In Visible Ink - Episode 1: Decolonising Visual Culture on Nyungar Boodjah (2021)
Manage episode 336185461 series 3171029
In Visible Ink is a Museum of Freedom and Tolerance endeavour that makes visible the invisible. Through sharing and amplifying stories, histories, art, conversations and projects that inspire people to see differently, it aims to make changes towards a more just world.
The BLM movement transformed global consciousness in 2020, bringing questions relating to the stories we make visible in our civic and popular culture to the fore as statues and monuments around the world tumbled.
In solidarity with the protests, the names of some of the hundreds of Indigenous people who have died in custody were projected on a landmark sculpture in Walyalup (Fremantle) during 2020, bringing into focus place, visibility, history and the resonance of the BLM movement in Western Australia, the state with the largest number of Indigenous deaths in custody.
To launch our 2021 In Visible Ink Symposium, we convened conversations around the themes of deconstruction and reconstruction of visual and civic culture.

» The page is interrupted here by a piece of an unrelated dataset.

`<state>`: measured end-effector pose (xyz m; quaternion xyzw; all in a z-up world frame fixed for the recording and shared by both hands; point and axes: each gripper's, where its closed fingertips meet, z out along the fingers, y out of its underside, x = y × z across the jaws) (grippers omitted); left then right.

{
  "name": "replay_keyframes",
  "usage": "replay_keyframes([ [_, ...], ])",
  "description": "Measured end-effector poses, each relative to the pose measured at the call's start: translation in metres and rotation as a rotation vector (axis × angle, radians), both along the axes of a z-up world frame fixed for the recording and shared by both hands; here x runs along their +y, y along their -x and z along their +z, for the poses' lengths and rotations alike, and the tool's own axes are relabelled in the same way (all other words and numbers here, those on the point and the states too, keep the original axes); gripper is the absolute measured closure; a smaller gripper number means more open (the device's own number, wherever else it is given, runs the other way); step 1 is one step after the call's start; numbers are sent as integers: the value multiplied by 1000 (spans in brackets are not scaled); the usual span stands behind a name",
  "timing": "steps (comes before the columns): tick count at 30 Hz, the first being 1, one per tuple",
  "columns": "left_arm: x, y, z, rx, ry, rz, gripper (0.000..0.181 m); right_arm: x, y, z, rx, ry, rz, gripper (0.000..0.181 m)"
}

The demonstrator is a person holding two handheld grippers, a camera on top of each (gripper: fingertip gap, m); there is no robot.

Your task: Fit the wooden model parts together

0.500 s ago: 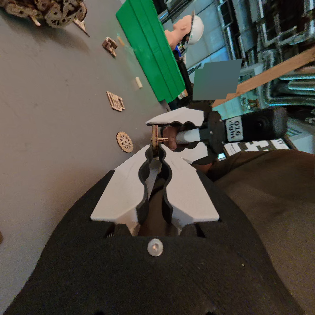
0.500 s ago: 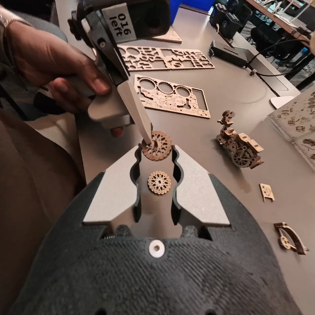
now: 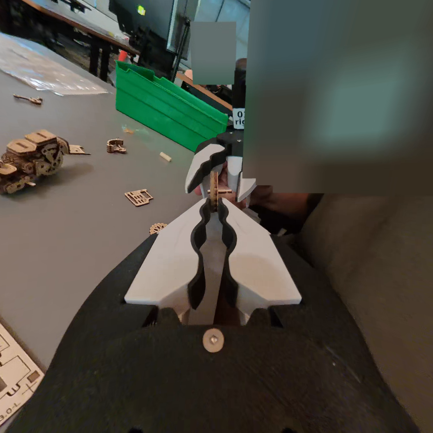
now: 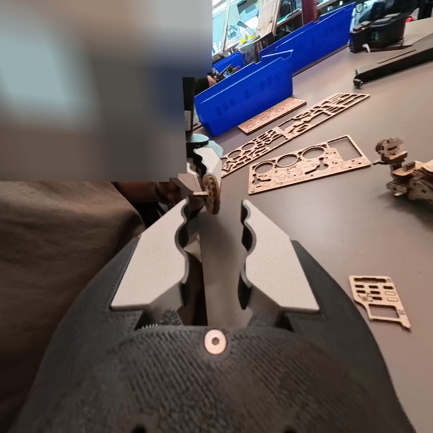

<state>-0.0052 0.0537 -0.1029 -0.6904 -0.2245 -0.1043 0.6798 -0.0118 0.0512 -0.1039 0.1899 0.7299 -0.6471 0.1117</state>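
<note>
Grey tabletop [image 3: 70, 234] carries, in descending order of size: a green bin [image 3: 164, 112] at the far edge in the left wrist view, a blue bin [image 4: 246, 103] in the right wrist view, two punched-out wooden part sheets [image 4: 309, 164] lying flat, a partly built wooden model [image 3: 32, 159], a small slotted wooden plate [image 3: 138, 197], and a loose wooden gear [image 3: 157, 227] lying flat just beside the left claw. Left claw [image 3: 213, 203] is narrow, pinching the rim of a wooden gear wheel [image 3: 213, 187] at its very tips; the wheel is raised off the tabletop and stands on edge. A short wooden axle pin [image 3: 225, 191] passes through the wheel's hub, its long axis crosswise to the left claw's fingers and pointing toward the right claw [image 4: 214, 203]. Right claw stands wide and holds nothing; in its own view the wheel [image 4: 212, 191] sits just ahead of its left fingertip [image 4: 185, 206], off the centreline, with the pin's free end [image 4: 199, 193] directed at that finger. Judgement: the right claw is the nearer free tool and must shift left to bring the pin between its fingers, closing across the pin's axis; the shallow tip grip on the wheel risks slipping under push.
</note>
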Motion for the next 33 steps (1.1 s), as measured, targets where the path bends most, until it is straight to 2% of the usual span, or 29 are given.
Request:
replay_keyframes([
  [3,1,-4,3,42,-1,-6,178,0,-5,2,39,1,15,161],
  [5,1,-5,3,65,9,-9,178,2,-5,6,46,20,19,167],
  [9,1,-6,2,91,22,-12,178,4,-7,7,24,46,47,157],
  [14,0,-6,4,105,15,-12,178,3,-10,9,27,56,70,153],
  [25,2,-17,7,246,38,-43,177,2,-23,14,145,66,115,158],
  [33,4,-22,6,309,54,-55,177,5,-27,18,154,93,143,159],
])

This powerful opening conversation led by Aboriginal women and women of colour, featured a line up of amazing speakers (see bios below):
- Chaired by Sisonke Msimang
- Dr Hannah McGlade
- Professor Suvendrini Perera
- Professor Anna Arabindan Kesson
- Shaheen Hughes
Join the Museum of Freedom and Tolerance and special guests on a multi-sensory journey as we provoke our audience to question the visibility of dominant civic and cultural landscapes and landmarks, learn how to see differently, and actively seek a fairer and more just approach to systemic racism, discrimination, incarceration and inequality.
Speaker biographies:
Sisonke Msimang is the author of Always Another Country: A memoir of exile and home and The Resurrection of Winnie Mandela. She is a South African writer whose work is focussed on race, gender and democracy. She has written for a range of major international news publications and has held fellowships at Yale University, the Aspen Institute and the Bellagio Centre. She is currently a fellow at the WISER Institute, at the University of the Witwatersrand.
Shaheen Hughes is CEO of The Museum of Freedom and Tolerance. Shaheen has a background in international, national and state policy and advocacy, a master’s degree in International Communications and an honours in Art History and English Literature. Shaheen is a tireless advocate of the arts, passionate about creating diverse and inclusive environments and social justice solutions and committed to fighting hate and intolerance.
Suvendrini Perera is a Curtin Distinguished Professor and Research Professor of Cultural Studies in the School of Media, Culture & Creative Arts. She has published widely on issues of social justice, including decolonisation, race, ethnicity and multiculturalism, refugee topics, critical whiteness studies and Asian-Australian studies. Suvendi has combined her academic career with participation in policymaking, public life and activism.
Hannah McGlade is an Indigenous human rights lawyer, Associate Professor at Curtin Law School, and member of the UN Permanent Forum for Indigenous Issues. Her book Our Greatest Challenge, Aboriginal children and human rights received the 2011 Stanner Award. Hannah has been at the forefront of the development of key organisations in Perth and WA, in relation to Aboriginal women legal supports, Noongar radio and Stolen Generations and healing.
Anna Kesson is an immigrant art historian, writer and curator. She is Assistant Professor of Black Diasporic Art with a joint appointment in the Depts of African American Studies and Art and Archaeology at Princeton. Her first book is Black Bodies, White Gold: Art, Cotton & Commerce in the Atlantic World.